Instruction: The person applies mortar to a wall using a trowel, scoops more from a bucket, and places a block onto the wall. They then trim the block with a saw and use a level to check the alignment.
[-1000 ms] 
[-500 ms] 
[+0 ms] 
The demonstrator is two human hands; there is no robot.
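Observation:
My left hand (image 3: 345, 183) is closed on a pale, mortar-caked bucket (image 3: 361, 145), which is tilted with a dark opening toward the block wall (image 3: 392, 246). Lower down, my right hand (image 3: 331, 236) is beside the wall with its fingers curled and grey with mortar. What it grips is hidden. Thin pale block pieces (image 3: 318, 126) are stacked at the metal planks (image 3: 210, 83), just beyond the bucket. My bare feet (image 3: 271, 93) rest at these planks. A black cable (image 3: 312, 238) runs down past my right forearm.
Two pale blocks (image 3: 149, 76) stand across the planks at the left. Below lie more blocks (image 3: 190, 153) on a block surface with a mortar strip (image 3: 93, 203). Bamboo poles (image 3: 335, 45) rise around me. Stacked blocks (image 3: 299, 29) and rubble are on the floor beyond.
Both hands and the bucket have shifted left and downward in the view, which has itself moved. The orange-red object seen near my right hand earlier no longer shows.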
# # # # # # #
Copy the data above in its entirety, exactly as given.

Exercise answer »
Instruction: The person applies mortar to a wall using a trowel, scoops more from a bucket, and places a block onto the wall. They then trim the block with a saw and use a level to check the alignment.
[-1000 ms] 
[-500 ms] 
[+0 ms] 
The demonstrator is two human hands; there is no robot.
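Observation:
My left hand (image 3: 345, 183) is closed on a pale, mortar-caked bucket (image 3: 361, 145), which is tilted with a dark opening toward the block wall (image 3: 392, 246). Lower down, my right hand (image 3: 331, 236) is beside the wall with its fingers curled and grey with mortar. What it grips is hidden. Thin pale block pieces (image 3: 318, 126) are stacked at the metal planks (image 3: 210, 83), just beyond the bucket. My bare feet (image 3: 271, 93) rest at these planks. A black cable (image 3: 312, 238) runs down past my right forearm.
Two pale blocks (image 3: 149, 76) stand across the planks at the left. Below lie more blocks (image 3: 190, 153) on a block surface with a mortar strip (image 3: 93, 203). Bamboo poles (image 3: 335, 45) rise around me. Stacked blocks (image 3: 299, 29) and rubble are on the floor beyond.
Both hands and the bucket have shifted left and downward in the view, which has itself moved. The orange-red object seen near my right hand earlier no longer shows.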

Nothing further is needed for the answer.